It is sad that many of us from this part of the world have become pathetically dependent on Euro-American universities and research centres.
Dec 13, 2024 11:59 IST First published on: Dec 13, 2024 at 08:35 IST
As a life-long student, I have always believed that our quest for knowledge ought to transcend all borders and boundaries. Yet, this cross-cultural exchange of ideas and academic traditions should be dialogic and symmetrical. It is sad that many of us from this part of the world have become pathetically dependent on Euro-American universities and research centres. And this sort of one-way traffic has damaged our self-worth, and caused severe harm to the self-confidence of our academic institutions. It is sad to see young students leaving the country, and moving towards Canada, the US, the UK, Australia and Germany. It is certainly not a matter of pride if, as the statistics provided by the Ministry of External Affairs indicates, more than 1.33 million Indian students are pursuing higher education abroad in 2024. In contrast, as the AISHE 2021-22 report reveals, merely 46, 878 students — mainly, from Asian and African countries — are enrolled in India.

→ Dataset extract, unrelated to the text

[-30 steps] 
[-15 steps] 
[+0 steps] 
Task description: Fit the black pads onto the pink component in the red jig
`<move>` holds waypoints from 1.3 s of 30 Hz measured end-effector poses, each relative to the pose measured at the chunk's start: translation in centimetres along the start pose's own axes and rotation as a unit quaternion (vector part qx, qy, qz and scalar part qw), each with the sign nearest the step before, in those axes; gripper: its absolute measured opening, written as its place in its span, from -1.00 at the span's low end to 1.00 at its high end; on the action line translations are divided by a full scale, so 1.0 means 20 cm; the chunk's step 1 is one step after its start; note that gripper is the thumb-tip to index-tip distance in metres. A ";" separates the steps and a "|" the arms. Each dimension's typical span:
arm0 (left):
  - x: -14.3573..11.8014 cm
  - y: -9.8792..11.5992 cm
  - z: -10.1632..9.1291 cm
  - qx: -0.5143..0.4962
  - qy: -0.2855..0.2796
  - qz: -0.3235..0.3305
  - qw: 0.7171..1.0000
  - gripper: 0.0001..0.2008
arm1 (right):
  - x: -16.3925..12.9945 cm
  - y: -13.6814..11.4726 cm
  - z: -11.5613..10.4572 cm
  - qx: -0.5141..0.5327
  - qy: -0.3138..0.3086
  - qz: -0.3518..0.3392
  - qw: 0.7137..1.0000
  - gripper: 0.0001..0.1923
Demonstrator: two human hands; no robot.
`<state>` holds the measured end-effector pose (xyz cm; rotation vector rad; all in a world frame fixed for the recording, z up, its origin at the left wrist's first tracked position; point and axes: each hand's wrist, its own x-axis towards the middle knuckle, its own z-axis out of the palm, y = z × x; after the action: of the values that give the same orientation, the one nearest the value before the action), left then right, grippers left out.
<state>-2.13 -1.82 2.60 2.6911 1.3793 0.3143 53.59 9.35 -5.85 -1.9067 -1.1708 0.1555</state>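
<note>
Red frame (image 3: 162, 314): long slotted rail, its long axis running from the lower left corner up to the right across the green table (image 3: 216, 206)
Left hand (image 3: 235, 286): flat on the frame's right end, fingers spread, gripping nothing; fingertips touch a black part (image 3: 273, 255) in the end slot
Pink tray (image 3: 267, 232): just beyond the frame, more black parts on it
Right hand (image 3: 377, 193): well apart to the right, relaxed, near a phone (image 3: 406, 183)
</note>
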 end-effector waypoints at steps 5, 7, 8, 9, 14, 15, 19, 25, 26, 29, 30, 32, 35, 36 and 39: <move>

While I have no hesitation in articulating my discomfort with the colonisation of our imagination by foreign universities, I also believe that we need to work on our own academic centres and universities in order to resist this trend. Think of, for instance, our expertise in damaging our own institutions. Rabindranath Tagore’s Santiniketan — a university that once strove for the oceanic merger of cultures, and the interplay of science, arts and aesthetics — is now just another average university tormented by local politics, controversial recruitment of vice-chancellors and poverty of pedagogic imagination. Or, for that matter, we are witnessing how the present regime is determined to write the obituary of Jawaharlal Nehru University that began its journey with great promise because of excellent teaching and research in social sciences, liberal arts, international studies and life sciences. Unless we respect our own institutions, generate adequate funds for teaching and research, and create an environment conducive to academic freedom and dignity of teachers and students, we cannot prevent young minds from leaving India in search of better fortunes.
Further, this obsessive craze for foreign universities cannot be combated unless we — I mean teachers and educators — acquire the courage to decolonise our consciousness, interrogate the hierarchy of civilisations that the likes of Thomas Babington Macaulay propagated, and trust our own worth. Isn’t it absurd that some of our “subaltern” theoreticians who write on the plight of Dalits, Adivasis and minorities prefer to leave India, and settle down in “elite” Euro-American academic centres like Columbia University, or the School of Oriental and African Studies? Isn’t it ironic that some of them would occasionally visit Indian campuses like rock stars, and teach us the sociology of Mahashweta Devi, or Birsa Munda? As these “stars” seduce the young researchers, they too seek to follow the same path, leave India, and further reproduce the culture of academic asymmetry.
During my teaching career in a leading public university in the national capital, I have never seen any leading professor from Harvard, Cambridge or MIT using his/her sabbatical, and engaging in teaching and research in our university. But then, ask an average Indian professor or a student and you will find that the sole ambition she/he cherishes is to visit abroad at any cost for decorating her/his CV. No, it is not a real and symmetrical exchange of ideas. Instead, it is like reproducing the prevalent inequality: Metropolitan “western” universities vs the universities of the “third world”! Possibly, we like to degrade ourselves. Hence, instead of creating high quality Indian journals, we feel proud of publishing in “foreign” journals. Not solely that. A leading “liberal” public university, as it is believed by many, prefers only people with PhDs from “foreign” universities for the recruitment of the faculty. A slavish orientation of this kind, needless to add, demoralises those who seek to work in Indian universities, and try to create a vibrant academic culture.
My discomfort with the obsession with foreign degrees does not mean that I am pleading for the closure of the mind. Instead, I am pleading for symmetrical dialogue and conversation — a respectable exchange of ideas between Indian and Euro-American universities. In fact, to be genuinely educated is to be truly cosmopolitan. Hence, I love to imagine an Indian student pursuing humanities/social sciences from, say, Varanasi or Kochi studying Ashis Nandy as well as Zygmunt Bauman, Bipan Chandra as well as Eric Hobsbawm, or for that matter, Kalidas as well as Shakespeare. I want the leading professors from our universities to start high-quality Indian journals, and acquire the confidence to invite the “stars” of Oxford and Princeton to publish their papers. I want Indian students to question the existing inequality in the academic transaction, and enrich themselves in a way that with absolute pride and confidence they can say: “Well, I am doing my PhD from Delhi School of Economics; or I am applying for a teaching position in Jadavpur University.”
Will it be possible? Or, or are we condemned to exist like academic beggars?